Only an exact, complete copy of the listing will serve as the answer.

-------- DATA BELOW --------

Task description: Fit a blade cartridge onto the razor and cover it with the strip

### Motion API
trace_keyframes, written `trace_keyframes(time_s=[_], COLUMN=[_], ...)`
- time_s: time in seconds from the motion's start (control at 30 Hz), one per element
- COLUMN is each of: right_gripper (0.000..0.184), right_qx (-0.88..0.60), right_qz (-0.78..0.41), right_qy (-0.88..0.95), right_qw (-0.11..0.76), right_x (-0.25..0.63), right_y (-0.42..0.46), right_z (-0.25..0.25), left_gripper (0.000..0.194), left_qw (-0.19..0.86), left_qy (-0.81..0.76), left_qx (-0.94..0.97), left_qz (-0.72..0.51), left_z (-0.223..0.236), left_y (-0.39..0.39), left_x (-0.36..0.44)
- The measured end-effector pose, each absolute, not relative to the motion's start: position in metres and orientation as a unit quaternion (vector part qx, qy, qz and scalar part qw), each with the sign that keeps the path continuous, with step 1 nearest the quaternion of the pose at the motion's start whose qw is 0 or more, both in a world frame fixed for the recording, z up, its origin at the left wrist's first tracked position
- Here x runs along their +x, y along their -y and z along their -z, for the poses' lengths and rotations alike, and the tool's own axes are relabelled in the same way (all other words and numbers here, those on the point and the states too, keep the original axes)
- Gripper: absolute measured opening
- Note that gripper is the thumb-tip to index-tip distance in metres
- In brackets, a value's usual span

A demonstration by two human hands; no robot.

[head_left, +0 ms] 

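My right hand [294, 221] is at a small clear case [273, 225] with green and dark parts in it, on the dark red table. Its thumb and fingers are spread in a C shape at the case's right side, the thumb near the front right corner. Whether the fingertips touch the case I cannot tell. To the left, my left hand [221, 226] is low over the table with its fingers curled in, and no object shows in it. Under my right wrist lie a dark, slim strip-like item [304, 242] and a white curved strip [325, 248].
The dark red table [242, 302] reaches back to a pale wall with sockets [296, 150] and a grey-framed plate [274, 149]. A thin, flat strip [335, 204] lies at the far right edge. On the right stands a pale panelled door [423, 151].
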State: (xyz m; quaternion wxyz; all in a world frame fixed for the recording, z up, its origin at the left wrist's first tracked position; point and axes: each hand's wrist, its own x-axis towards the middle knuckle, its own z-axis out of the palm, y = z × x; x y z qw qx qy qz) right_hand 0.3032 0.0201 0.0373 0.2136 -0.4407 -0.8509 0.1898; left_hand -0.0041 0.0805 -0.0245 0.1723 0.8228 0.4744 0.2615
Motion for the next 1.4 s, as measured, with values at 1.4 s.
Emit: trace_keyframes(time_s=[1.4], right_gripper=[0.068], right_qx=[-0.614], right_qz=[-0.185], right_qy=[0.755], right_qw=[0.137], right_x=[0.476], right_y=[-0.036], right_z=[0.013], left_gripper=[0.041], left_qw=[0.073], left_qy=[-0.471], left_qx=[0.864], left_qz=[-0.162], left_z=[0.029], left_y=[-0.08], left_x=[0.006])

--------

### SOLUTION BELOW
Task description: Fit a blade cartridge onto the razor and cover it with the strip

### Motion API
trace_keyframes, written `trace_keyframes(time_s=[_], COLUMN=[_], ...)`
- time_s: time in seconds from the motion's start (control at 30 Hz), one per element
- COLUMN is each of: right_gripper (0.000..0.184), right_qx (-0.88..0.60), right_qz (-0.78..0.41), right_qy (-0.88..0.95), right_qw (-0.11..0.76), right_x (-0.25..0.63), right_y (-0.42..0.46), right_z (-0.25..0.25), left_gripper (0.000..0.194), left_qw (-0.19..0.86), left_qy (-0.81..0.76), left_qx (-0.94..0.97), left_qz (-0.72..0.51), left_z (-0.223..0.236), left_y (-0.39..0.39), left_x (-0.36..0.44)
- The measured end-effector pose, each absolute, not relative to the motion's start: position in metres and orientation as a unit quaternion (vector part qx, qy, qz and scalar part qw), each with the sign that keeps the path continuous, with step 1 nearest the quaternion of the pose at the motion's start whose qw is 0 or more, both in a world frame fixed for the recording, z up, its origin at the left wrist's first tracked position
- Here x runs along their +x, y along their -y and z along their -z, for the poses' lengths and rotations alike, and the tool's own axes are relabelled in the same way (all other words and numbers here, those on the point and the states too, keep the original axes)
- Gripper: absolute measured opening
- Note that gripper is the thumb-tip to index-tip distance in metres
- In brackets, a value's usual span

A demonstration by two human hands; no robot.

[head_left, +0 ms] 

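My right hand [294, 221] is at a small clear case [273, 225] with green and dark parts in it, on the dark red table. Its thumb and fingers are spread in a C shape at the case's right side, the thumb near the front right corner. Whether the fingertips touch the case I cannot tell. To the left, my left hand [221, 226] is low over the table with its fingers curled in, and no object shows in it. Under my right wrist lie a dark, slim strip-like item [304, 242] and a white curved strip [325, 248].
The dark red table [242, 302] reaches back to a pale wall with sockets [296, 150] and a grey-framed plate [274, 149]. A thin, flat strip [335, 204] lies at the far right edge. On the right stands a pale panelled door [423, 151].
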State: (xyz m; quaternion wxyz; all in a world frame fixed for the recording, z up, its origin at the left wrist's first tracked position; point and axes: each hand's wrist, its own x-axis towards the middle knuckle, its own z-axis out of the palm, y = z × x; x y z qw qx qy qz) right_hand 0.3032 0.0201 0.0373 0.2136 -0.4407 -0.8509 0.1898; left_hand -0.0041 0.0805 -0.0245 0.1723 0.8228 0.4744 0.2615
Motion for the next 1.4 s, as measured, with values at 1.4 s.
Emit: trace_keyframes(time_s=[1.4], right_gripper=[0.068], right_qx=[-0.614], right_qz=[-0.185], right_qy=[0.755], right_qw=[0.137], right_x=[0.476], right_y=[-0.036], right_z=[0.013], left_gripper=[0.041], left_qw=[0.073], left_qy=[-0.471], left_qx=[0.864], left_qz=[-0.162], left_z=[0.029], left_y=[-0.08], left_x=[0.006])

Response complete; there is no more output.